TASK >>
Gather all lines with "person" from the records.

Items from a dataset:

§

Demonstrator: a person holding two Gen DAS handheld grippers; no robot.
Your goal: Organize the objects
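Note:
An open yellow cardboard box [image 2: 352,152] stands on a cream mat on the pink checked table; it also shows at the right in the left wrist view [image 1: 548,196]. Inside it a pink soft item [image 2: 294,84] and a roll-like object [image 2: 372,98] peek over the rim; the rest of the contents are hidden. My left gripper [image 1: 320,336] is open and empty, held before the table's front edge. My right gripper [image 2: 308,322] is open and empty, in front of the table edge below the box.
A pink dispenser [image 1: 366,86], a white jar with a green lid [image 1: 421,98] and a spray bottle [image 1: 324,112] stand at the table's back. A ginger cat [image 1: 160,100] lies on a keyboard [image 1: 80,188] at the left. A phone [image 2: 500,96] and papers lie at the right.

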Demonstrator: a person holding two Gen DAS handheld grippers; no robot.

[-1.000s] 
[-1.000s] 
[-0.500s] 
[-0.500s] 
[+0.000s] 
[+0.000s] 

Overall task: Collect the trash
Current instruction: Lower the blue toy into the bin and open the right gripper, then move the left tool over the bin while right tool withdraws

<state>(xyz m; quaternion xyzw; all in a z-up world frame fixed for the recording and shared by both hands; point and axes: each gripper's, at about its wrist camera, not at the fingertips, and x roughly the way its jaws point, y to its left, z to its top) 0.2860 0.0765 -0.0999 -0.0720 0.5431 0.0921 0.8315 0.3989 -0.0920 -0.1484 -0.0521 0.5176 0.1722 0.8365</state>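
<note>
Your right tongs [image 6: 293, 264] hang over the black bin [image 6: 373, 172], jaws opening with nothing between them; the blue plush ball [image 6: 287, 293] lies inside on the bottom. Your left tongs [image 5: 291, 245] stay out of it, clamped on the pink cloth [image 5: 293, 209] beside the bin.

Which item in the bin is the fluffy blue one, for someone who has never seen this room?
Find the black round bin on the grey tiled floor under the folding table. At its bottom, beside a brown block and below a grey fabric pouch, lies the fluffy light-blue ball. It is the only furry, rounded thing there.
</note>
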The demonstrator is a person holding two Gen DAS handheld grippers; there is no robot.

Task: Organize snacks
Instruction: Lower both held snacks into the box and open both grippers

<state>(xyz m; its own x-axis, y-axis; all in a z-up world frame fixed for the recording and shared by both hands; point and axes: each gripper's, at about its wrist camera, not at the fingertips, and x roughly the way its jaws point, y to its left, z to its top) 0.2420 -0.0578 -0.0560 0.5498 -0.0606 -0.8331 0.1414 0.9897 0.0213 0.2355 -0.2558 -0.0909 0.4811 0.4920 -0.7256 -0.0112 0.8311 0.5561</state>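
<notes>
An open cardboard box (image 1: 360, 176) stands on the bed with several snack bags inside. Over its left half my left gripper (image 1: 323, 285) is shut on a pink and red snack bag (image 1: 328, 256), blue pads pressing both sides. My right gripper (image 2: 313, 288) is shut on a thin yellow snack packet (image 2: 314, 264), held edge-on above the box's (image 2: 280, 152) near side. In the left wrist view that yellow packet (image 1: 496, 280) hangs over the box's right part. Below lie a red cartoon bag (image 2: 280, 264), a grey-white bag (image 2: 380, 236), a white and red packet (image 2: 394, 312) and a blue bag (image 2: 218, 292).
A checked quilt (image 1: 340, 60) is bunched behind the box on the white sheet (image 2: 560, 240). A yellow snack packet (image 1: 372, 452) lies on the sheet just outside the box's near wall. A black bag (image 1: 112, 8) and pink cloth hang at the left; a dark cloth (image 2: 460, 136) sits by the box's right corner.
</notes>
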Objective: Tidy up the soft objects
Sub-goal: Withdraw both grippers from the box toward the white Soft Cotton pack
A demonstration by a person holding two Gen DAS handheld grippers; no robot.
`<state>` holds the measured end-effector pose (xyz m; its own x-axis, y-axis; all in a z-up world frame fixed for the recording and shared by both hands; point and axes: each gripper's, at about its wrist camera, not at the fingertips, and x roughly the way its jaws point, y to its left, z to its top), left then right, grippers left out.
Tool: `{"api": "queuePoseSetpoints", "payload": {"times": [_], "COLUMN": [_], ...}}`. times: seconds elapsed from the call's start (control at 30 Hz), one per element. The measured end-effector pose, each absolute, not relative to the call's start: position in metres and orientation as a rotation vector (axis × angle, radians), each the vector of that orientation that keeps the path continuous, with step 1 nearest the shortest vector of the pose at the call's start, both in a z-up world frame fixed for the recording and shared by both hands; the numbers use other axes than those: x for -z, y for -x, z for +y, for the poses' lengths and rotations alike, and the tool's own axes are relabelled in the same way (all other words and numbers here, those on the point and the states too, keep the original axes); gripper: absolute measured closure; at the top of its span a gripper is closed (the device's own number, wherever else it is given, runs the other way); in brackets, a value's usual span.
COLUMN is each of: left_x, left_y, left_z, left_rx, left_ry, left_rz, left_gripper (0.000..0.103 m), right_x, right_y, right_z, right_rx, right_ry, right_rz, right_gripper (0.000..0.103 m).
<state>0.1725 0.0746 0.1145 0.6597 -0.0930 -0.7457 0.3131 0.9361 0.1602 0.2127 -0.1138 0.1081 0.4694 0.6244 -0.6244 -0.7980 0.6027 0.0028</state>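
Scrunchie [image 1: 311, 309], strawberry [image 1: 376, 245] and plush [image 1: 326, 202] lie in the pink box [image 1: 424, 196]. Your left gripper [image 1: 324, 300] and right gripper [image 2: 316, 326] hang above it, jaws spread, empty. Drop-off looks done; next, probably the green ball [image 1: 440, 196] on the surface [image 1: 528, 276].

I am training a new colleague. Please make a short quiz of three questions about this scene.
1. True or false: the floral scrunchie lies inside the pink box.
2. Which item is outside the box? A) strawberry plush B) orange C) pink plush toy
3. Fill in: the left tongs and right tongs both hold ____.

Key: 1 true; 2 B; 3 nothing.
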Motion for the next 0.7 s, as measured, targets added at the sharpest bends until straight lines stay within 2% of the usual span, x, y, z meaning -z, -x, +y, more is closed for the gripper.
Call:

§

TASK OUTPUT >>
Demonstrator: a person holding two Gen DAS handheld grippers; no robot.
Demonstrator: a person holding two Gen DAS handheld grippers; no robot.
The demonstrator is a person holding two Gen DAS handheld grippers; there is no robot.
A demonstration by a person holding two Gen DAS handheld grippers; no robot.

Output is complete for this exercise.